On the one hand, the loss of my X-rated star identity was like having Shredded Ego for breakfast every morning, but on the other, we were keeping our little family together and finding ways to make it work. When I wasn’t pissed off, I was actually pretty happy.
Chapter Thirteen
When Candida Royalle called to offer me a part in Sensual Escape, I leapt at the chance. Finally, New York! Not only was it another lead role coming at the time like some manna from Heaven but it was also a chance to be part of a budding new direction in porn. Through Candida’s Femme Productions, I would be working with a group of experienced and talented industry women who were all intent and capable of bringing about some real change to Pornoland. I thought it an honor to be asked to work with them. In many ways, it was a dream job for me.

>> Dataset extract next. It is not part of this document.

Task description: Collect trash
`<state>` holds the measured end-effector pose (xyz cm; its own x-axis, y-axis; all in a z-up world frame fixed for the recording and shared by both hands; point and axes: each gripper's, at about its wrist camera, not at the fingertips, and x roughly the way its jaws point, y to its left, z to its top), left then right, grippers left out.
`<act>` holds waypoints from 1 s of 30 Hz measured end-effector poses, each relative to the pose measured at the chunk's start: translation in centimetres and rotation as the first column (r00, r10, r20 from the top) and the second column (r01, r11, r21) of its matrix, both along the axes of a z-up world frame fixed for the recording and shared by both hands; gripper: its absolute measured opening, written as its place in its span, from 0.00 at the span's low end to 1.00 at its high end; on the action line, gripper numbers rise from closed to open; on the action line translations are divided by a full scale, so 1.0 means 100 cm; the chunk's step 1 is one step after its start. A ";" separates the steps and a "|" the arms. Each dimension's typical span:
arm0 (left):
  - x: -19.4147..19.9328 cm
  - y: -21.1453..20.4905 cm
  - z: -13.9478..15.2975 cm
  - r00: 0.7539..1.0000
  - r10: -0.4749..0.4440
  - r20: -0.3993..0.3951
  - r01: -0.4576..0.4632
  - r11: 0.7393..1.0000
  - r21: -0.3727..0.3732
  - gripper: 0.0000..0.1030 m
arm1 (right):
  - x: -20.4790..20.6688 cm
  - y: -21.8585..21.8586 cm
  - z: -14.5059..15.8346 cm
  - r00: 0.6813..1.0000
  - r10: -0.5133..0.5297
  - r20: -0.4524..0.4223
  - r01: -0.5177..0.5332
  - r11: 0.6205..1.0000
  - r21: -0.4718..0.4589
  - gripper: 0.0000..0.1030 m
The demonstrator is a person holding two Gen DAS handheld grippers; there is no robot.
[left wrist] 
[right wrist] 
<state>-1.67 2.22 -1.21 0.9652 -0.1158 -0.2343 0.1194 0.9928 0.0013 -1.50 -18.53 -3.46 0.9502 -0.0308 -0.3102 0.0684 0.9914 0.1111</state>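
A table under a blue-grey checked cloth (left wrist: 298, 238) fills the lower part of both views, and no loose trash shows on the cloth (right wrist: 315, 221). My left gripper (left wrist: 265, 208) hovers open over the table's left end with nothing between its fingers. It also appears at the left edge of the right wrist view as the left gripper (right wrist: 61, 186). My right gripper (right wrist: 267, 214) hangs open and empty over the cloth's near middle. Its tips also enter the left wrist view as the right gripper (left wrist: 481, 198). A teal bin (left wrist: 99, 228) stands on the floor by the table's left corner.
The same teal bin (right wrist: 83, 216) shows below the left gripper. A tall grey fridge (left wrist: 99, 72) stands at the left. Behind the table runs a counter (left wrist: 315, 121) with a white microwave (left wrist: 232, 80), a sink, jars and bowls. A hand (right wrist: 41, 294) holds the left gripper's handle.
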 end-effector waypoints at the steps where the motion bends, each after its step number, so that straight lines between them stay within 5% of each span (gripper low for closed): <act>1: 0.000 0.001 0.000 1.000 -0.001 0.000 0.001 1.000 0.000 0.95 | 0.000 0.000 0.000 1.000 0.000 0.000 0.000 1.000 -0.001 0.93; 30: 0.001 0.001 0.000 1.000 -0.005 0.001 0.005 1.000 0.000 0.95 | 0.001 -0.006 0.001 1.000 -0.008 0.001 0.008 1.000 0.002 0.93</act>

I loved everything about the idea of going to New York to do this job, right up to the moment that Carly asked me not to go.
Carly liked that I was “retired.” In the weeks and months of my inactivity, waiting for the infrequent safe-sex jobs, she got used to me being home. She got used to living without the tension of my going off to “connect” with some other woman at “work.” It had been monogamy by default. She lived with the illusion that I wanted things this way.